A partir do momento em que o homem domina o fogo, uma série de mudanças
foi imprimida à civilização. Armesto (2004, p.16), afirma que a primeira revolução
humana foi a invenção da arte de cozinhar que vai diferenciar o homem do
restante da natureza. Esta revolução produziu ainda a concepção de que
alimentar não é só ingerir a comida, e sim consumir ritos, significados e símbolos
que envolvem todo o processo ritualístico do ato de cozinhar.
Gaudenzi (2008 p.128) em seu livro Òrìsá, uma História, relata que o fogo para
cozinhar foi dado aos homens por Xangô:
No início dos tempos havia um homem a quem os Orixás tinham
ensinado todos os segredos do mundo e em agradecimento ele
deveria oferecer uma grande festa, contanto que os alimentos
fossem cozidos, porque eles estavam cansados de comer comida
crua e fria, e gostariam de comer comida cozida e quente.

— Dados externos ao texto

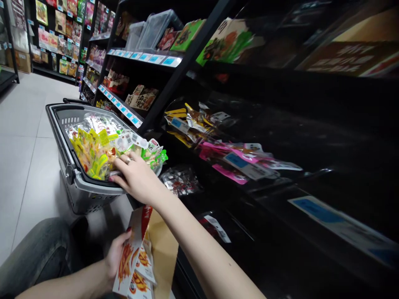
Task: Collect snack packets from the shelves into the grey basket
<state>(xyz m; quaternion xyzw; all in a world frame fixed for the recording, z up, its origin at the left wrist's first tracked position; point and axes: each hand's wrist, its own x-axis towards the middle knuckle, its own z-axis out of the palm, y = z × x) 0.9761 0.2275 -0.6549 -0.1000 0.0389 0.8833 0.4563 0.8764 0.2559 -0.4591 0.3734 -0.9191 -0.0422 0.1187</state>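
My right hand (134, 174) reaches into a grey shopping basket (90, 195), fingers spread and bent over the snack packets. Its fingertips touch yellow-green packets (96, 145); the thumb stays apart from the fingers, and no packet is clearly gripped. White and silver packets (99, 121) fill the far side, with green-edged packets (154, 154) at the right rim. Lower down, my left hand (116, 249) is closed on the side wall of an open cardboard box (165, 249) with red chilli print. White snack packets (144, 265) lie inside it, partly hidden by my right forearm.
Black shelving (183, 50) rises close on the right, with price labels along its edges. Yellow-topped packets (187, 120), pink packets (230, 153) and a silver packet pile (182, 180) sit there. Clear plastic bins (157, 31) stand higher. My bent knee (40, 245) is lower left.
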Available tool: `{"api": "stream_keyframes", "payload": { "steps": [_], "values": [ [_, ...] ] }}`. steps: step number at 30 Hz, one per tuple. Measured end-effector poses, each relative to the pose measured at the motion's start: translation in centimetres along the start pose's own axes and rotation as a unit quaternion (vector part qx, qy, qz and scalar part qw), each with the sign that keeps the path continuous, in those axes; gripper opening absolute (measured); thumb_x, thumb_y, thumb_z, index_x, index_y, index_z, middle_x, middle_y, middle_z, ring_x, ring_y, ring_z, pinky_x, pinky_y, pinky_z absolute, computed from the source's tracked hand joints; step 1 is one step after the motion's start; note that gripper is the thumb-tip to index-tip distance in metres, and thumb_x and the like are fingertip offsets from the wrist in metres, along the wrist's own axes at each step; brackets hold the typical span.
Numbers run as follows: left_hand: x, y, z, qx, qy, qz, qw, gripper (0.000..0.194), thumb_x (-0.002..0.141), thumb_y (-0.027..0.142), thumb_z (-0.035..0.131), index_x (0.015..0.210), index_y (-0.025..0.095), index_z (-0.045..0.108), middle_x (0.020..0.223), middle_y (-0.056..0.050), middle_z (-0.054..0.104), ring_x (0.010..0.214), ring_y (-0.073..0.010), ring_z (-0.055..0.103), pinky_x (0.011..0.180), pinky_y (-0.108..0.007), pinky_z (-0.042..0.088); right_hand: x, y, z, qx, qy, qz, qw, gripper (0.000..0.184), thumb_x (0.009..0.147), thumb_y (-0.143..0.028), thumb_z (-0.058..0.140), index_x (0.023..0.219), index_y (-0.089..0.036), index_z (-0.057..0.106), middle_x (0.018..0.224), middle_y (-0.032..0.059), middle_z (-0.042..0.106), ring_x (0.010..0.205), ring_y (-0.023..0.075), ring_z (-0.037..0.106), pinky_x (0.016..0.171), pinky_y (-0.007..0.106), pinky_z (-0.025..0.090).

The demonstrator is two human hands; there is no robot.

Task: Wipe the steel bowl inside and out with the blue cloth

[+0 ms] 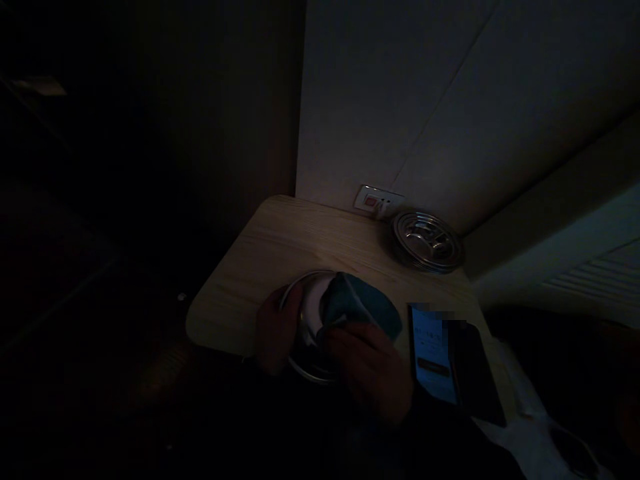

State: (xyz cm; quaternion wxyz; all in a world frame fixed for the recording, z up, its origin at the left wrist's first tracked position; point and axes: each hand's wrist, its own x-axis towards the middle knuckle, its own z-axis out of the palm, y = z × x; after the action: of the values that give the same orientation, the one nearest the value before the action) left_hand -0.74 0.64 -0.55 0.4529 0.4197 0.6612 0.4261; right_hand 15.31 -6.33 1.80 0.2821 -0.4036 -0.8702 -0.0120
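You have a metal dish (311,307) at the near edge of the pale wooden table (290,233), left of the phone, with its far part over the tabletop and its near part close to your dark clothing. Your left hand (277,330) grips the dish by its left rim, the fingers reaching over the edge toward the inside. Your right hand (375,373) is closed on a teal cloth (367,303), its fingers curled over the dish's right half; the cloth bunches up past your knuckles and covers the far right part of the dish. It is too dim to tell exactly where your right fingertips press. Just to the right of the cloth lies the phone (433,353) with its screen lit, and touching or just beside its right side is a flat black object (477,373) that is hard to make out. At the far right corner of the table sits a stack of metal dishes (430,243), near the wall (390,100). Left of that stack, a socket (379,200) is set in the wall just above the table's far edge, with a pale plug (381,209) in it.
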Motion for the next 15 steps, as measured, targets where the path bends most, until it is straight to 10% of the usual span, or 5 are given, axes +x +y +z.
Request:
{"api": "stream_keyframes", "payload": {
  "steps": [15],
  "values": [
    [0.0, 0.4, 0.1, -0.002, -0.018, -0.003, 1.000, 0.042, 0.078, 0.049, 0.050, 0.091, 0.014, 0.070, 0.092, -0.009, 0.071, 0.087, -0.0234, 0.063, 0.073, -0.030, 0.045, -0.4, 0.6, -0.6, -0.045, -0.004, -0.068, 0.997, 0.031, 0.096, -0.019, 0.035, 0.098, -0.015, 0.066, 0.103, 0.0039, 0.070, 0.092, 0.0177, 0.058, 0.074, 0.029, 0.053]
  ]
}}
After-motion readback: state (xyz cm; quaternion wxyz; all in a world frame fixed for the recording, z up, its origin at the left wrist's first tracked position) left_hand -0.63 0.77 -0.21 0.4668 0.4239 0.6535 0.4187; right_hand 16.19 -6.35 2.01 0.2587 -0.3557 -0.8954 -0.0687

Não
sabendo fazer fogo e tampouco cozinhar, o homem pede ajuda a Exu
e este atende ao pedido [...] a floresta é incendiada, o homem
descobre carvão e brasas, faz montinhos e neles cozinha o alimento
para os deuses. Com a ajuda e proteção de Xangô, o homem inventa
o “fogão” e neste utensílio atende à vontade dos orixás, e desde
então estes puderam comer as comidas da forma que desejaram:
cozida e quente e os homens tiveram a permissão de comer delas
também compartilhando a graça e o alimento.
Citando Certeau (1997) “Cozinhar é o suporte de uma prática elementar, humilde,
obstinada, repetida no tempo e no espaço com raízes na urdidura das relações
com os outros e consigo mesmo”.
A comida está historicamente ligada à vida dos seres humanos, perpassando o ato
nutricional e conduzindo a experiências de solidariedade entre os componentes do
grupo; a arte de cozinhar, de transformar o alimento que é retirado da Natureza, em
comida, que é modificado através da ação do fogo, está ligada predominantemente
à ação das mulheres, responsáveis pela “nutrição” do grupo, no espaço delimitado
a que chamamos de cozinha, local onde ocorre essa transformação. Segundo
Vernant (1990. p.197), para os gregos, o espaço doméstico, fechado, protegido é o
espaço do feminino diretamente ligado a Héstia; enquanto o lado de fora, o exterior
diz respeito ao espaço masculino relacionado a Hermes.